For the classification purpose they have used Kamakura grasp Taxonomy which separates grasps into 14 different classes according to their purpose ,shape and contact points. With this taxonomy, it is easier to identify Human grasps that humans use in the very day life. As per the Kamakura taxanomy, gestures have been classified into 4 major catagories:

1. 5 Power Grasps
2. 4 intermediate grasps
3. 4 precision grasps
4. 1 thumb less grasp.

Each Grasp is actually modeled as a HMM and used for as a classifier.The data for the HMM is obtained through Cyberglove and this data is fused with the sensor data obtained from the tactile sensors for the particular grasp. This is done as using just the information from the data gloves may not be correct as the shape of hand between two grasps may not change significantly. They have obtained 16 feature values from the gloves and 16 sensor values along with the one maximum sensor value to frame the feature vector for the particular grasp. Their system taken in both the inputs simultaneously and learns to weigh their importance by adjusting parameters during the training.

Their model consists of 9 states for HMM's and the HMM's are trained offline for each gesture. Along with the 14 HMM's for grasp classes, a junk class for garbage collection was also trained. They have made a simple assumption that each grasp must be followed by a release. This is done to ensure segmentation of the gesture and the maximum of the grasp gives a cue about the grasp and non grasp.

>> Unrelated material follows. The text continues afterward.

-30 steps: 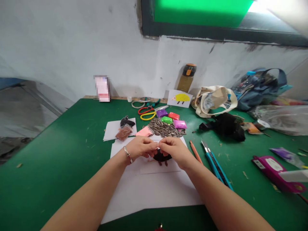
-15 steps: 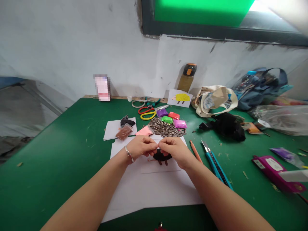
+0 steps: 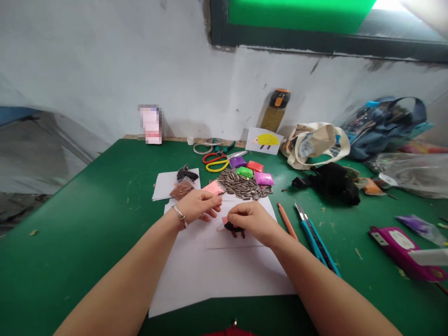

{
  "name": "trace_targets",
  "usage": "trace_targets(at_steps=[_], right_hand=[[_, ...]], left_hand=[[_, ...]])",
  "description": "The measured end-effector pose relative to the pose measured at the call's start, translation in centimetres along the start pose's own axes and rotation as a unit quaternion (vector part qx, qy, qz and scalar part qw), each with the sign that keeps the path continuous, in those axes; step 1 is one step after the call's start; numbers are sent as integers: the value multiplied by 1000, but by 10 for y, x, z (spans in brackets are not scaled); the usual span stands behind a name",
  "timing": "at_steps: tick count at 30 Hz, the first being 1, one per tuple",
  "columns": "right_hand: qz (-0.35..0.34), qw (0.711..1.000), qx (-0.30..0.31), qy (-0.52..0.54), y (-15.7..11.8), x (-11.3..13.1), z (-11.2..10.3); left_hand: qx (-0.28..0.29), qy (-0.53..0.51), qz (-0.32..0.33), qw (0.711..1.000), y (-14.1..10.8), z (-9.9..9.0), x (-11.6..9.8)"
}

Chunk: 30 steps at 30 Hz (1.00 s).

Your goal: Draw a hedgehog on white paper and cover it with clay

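My right hand (image 3: 252,220) is over a small card (image 3: 217,241), its fingertips pinched just above the black clay body of an animal figure (image 3: 232,227). What the pinch holds, if anything, is hidden. The figure has a pink head and short brown legs, and part of it is covered by the hand. To the left, my left hand (image 3: 200,205) hovers apart from the figure with loosely bent fingers and nothing visible in them. White paper sheets (image 3: 196,275) lie under both hands. Just beyond is a pile of striped sunflower seeds (image 3: 241,185).
Clay packets, including a purple one (image 3: 238,162) and a brown one (image 3: 182,188), surround the seeds. Scissors (image 3: 217,165) lie behind. An orange pencil (image 3: 287,220) and blue utility knives (image 3: 317,240) lie to the right. A hedgehog picture (image 3: 264,141) leans near a bottle (image 3: 276,111).
My hands were together above the figure. The left has moved away to the left, and the right has come down close to the figure's body. The camera view has shifted slightly.
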State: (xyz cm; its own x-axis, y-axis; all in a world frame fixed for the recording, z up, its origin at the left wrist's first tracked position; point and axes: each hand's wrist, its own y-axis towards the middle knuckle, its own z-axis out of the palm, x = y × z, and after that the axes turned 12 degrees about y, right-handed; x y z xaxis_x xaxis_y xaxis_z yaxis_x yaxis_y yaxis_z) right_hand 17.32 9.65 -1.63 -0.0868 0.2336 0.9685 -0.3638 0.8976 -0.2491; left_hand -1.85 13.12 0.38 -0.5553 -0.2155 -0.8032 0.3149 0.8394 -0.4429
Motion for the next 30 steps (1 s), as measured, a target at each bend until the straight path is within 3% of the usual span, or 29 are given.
trace_targets(at_steps=[13,22,27,30], right_hand=[[-72,974,-7,-217,2,-9,17],[-104,905,-44,-410,-1,-7,17],[-103,891,-53,-440,-1,-6,15],[-99,907,-56,-406,0,-5,12]], left_hand=[[-30,38,-19,999,1,7,-7],[-17,78,13,997,2,7,-4],[6,136,38,990,0,8,-3],[39,182,54,981,-5,10,-3]])
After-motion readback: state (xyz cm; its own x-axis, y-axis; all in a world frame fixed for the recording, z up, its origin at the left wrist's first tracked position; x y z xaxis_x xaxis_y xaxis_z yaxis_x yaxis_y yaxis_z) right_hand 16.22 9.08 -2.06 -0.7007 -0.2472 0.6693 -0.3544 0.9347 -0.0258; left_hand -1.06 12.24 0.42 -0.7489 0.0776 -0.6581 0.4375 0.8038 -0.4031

For modeling the HMM's they have used the Georgia Tech HMM toolkit and collected 112
112 training samples and 112 testing samples from 4 different users. They have reported an maximum accuracy of the single user model (trained on 1 user data and tested on same user data)as 92.2% with minimum of 76.8% and for the multiple user system (trained on all and tested on a given user data) they have reported accuracy of 92.2% as maximum and minimum accuracy of 89.9%. They have also suggested that with more user data, single user model may get better than multi user model. They have also claimed that most of the recognition error came from a small set of grasps in which the system relied solely on tactile information to distinguish the grasps. They believe that improved sensor technology may improve the results.


Discussion:

This paper presented a new method which utilizes the tactile information for gesture recognition. It made much sense to me as common gestures for day to day tasks contain much of the tactile information which can be exploited to differentiate between the two similar looking gestures. for example a tight fist and hollow fist (sometimes used to show O) may look similar to the glove but including the tactile information can distinguish between the two.

Also, it would be interesting if the vision can be used to add more flexibility to the system as a similar looking gesture (based on tactile and cyberglove) at a different position in space may convey some different meaning, (but , this can be done using the Flock birds too). Also this paper made gave me another approach for the segmentation problem based on utilizing the tactile information

1 comment:

Paul Taele said...

This was definitely one of my favorite papers because it was different and also attacked a overlooked problem that we hadn't seen in the other papers. I hadn't thought of grasping as a viable feature for gesture recognition until you brought it up. A cunning idea, Mr. Pankaj.